ABBA’s Just a Notion is a rehashed outtake that should have stayed in the bin

ABBA's Just a Notion is the third single from their forthcoming album Voyage - Ludvig Andersson
ABBA's Just a Notion is the third single from their forthcoming album Voyage - Ludvig Andersson

Two weeks before the hotly-anticipated arrival of ABBA’s first new album in 40 years, the Swedish band tease us with another single from it, Just a Notion. The song, however, isn’t really “new” at all. It was originally recorded in 1978 during sessions for the Voulez-Vous album, but was never used.

Die-hard ABBA fans have been aware of the song for some time: a 90-second clip of Just a Notion appeared in a mammoth 23-minute medley of outtakes on an ABBA box set in 1994. That medley was called ABBA Undeleted. Well, Just a Notion is certainly undeleted now. This revamped version, released at midnight, contains the original vocals with a freshly recorded backing track.

Is it any good? It will undoubtedly keep anticipation for the Voyage album bubbling for a fortnight. But it’s far from classic ABBA. In fact, I’d go further. You can’t help but think it was an outtake for a reason.

Just A Notion is a jaunty boogie-woogie singalong along the lines of Waterloo, ABBA’s Eurovision winner from 1974, or Why Did It Have To Be Me? from 1976’s Arrival album. It opens with a pub honky-tonk piano, before the drums kick in with more piano and horns.

On my first listen, it took a certain degree of self-restraint not to belt out the opening “My, my!” line of Waterloo as the first verse approached. On second listen, the song uppermost in my mind was – worryingly – Remember You’re a Womble by Mike Batt. Being ABBA, the song’s chorus features nice piano glissandos and a typically well-turned, unexpectedly long line in which Agnetha Fältskog and Frida Lyngstad sing of their hope that “everything from there on must be right” after bumping into an old lover.
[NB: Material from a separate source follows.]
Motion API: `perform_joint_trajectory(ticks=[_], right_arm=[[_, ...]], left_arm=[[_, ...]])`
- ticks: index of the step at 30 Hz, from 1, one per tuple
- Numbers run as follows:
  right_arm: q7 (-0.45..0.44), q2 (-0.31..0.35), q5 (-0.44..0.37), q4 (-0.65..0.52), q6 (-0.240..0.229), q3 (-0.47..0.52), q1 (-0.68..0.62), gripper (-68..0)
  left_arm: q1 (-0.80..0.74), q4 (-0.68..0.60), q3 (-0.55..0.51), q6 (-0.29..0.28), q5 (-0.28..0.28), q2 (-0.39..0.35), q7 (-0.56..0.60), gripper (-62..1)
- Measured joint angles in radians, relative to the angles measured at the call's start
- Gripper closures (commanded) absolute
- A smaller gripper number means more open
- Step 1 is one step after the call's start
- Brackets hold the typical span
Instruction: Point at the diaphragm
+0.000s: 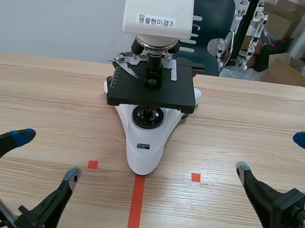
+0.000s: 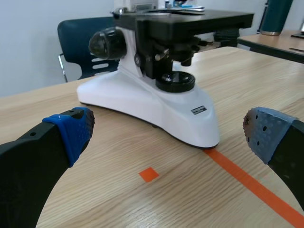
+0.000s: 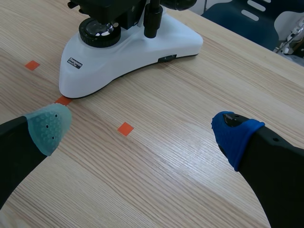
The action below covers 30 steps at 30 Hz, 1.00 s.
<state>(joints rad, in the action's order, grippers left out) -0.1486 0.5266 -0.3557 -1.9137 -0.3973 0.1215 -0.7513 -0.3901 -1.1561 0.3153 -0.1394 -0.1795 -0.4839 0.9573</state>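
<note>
Judged this as the very start, no pointing done yet. Spotted the left gripper (image 1: 47, 155) low at the near left, 2 thick black fingers spread far apart with nothing between them, soft dotted pads (image 2: 71, 130) on the tips, 1 blue and 1 greyer. Found the microscope (image 1: 144, 141) in the middle of the pale wood-grain table (image 1: 43, 95): glossy white moulded base tapering to a rounded nose, flat matte black stage (image 1: 153, 89) above, ribbed black focus knob (image 2: 107, 43) on the side. Placed the diaphragm (image 2: 178, 51) tucked right under the stage, just above the round glassy lamp lens (image 2: 175, 81) in the base, a small dark ring-shaped bit, pretty much hidden from the scene view. Saw the right gripper (image 1: 274, 154) at the near right, fingers likewise splayed and empty, well apart from the microscope. Figured the next move called for 1 arm sneaking in low from the side, fingertip aimed under the stage edge, without bumping the white base
</note>
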Motion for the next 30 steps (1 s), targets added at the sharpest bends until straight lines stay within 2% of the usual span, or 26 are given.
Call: perform_joint_trajectory(ticks=[2, 5, 7, 10, 12, 14, 17, 24, 26, 30], right_arm=[[0.000, 0.000, 0.000, 0.000, 0.000, 0.000, 0.000, -67.9], [0.000, 0.000, 0.000, 0.000, 0.000, 0.000, 0.000, -67.9], [0.000, 0.000, 0.000, 0.000, 0.000, 0.000, 0.000, -67.9], [0.000, 0.000, 0.000, 0.000, 0.000, 0.000, 0.000, -67.9], [0.000, 0.000, 0.000, 0.000, 0.000, 0.000, 0.000, -67.9], [0.000, 0.000, 0.000, 0.000, 0.000, 0.000, 0.000, -67.9], [0.000, 0.000, 0.000, 0.000, 0.000, 0.000, 0.000, -67.9], [0.000, 0.000, 0.000, 0.000, 0.000, 0.000, 0.000, -67.9], [0.000, 0.000, 0.000, 0.000, 0.000, 0.000, 0.000, -67.9], [0.000, 0.000, 0.000, 0.000, 0.000, 0.000, 0.000, -67.9]], left_arm=[[-0.067, -0.113, -0.004, 0.018, -0.030, -0.056, -0.084, -62.3], [-0.171, -0.272, -0.043, 0.056, -0.038, -0.103, -0.175, -62.3], [-0.240, -0.367, -0.077, 0.088, -0.034, -0.113, -0.183, -62.3], [-0.335, -0.493, -0.126, 0.102, -0.024, -0.115, -0.188, -62.3], [-0.388, -0.570, -0.156, 0.102, -0.002, -0.114, -0.238, -62.3], [-0.431, -0.640, -0.176, 0.102, -0.004, -0.114, -0.299, -62.3], [-0.485, -0.732, -0.196, 0.102, 0.033, -0.114, -0.341, -62.3], [-0.554, -0.900, -0.203, 0.102, 0.032, -0.112, -0.442, -62.3], [-0.552, -0.921, -0.203, 0.102, 0.014, -0.109, -0.487, -62.3], [-0.551, -0.956, -0.203, 0.103, -0.060, -0.106, -0.519, -62.3]])
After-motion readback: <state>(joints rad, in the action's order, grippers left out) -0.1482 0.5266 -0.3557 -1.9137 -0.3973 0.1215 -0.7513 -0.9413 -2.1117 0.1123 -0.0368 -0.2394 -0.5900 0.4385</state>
Which brings us to the lyrics. Just A Notion is, as suggested, about a woman having an inkling (just a notion) that reconciliation with an ex is on the cards. Context suggests it’s actually quite a wistful song: during the recording of Voulez-Vous in 1978, Fältskog’s marriage to bandmate Björn Ulvaeus was falling apart (they separated in late 1978 or early 1979).

So the song’s hope feels suffused with sadness. Will the protagonist’s “notion” remain unfulfilled whimsy? It does add an extra layer of intrigue to things. (Also, on a different note, the lines “Just a notion, that’s all / Just a feeling that you’re watching me / Every move I’m making” sound a little creepy today.)

Overall, Just a Notion feels a bit like ABBA reheated, and sounds like the beefed-up outtake it is. The song does, I suppose, suggest that the new album will give fans a rounded version of ABBA: if recent comeback singles I Still Have Faith In You and Don’t Shut Me Down were – respectively - the big ballad and the classic “sad banger” disco number, then Just a Notion represents the Waterloo ABBA. Even so, the song highlights the problem with ABBA’s comeback music. Their published back catalogue is so dizzyingly dazzling that they’ve set their own bar almost untouchably high.

Not that any of this really matters a jot. Voyage will still sell by the millions. And what does it really matter if Just a Notion isn’t “new”-new? After all, the band are regenerating themselves as digital avatars for next year’s comeback concerts in London. A regenerated song feels par for the course.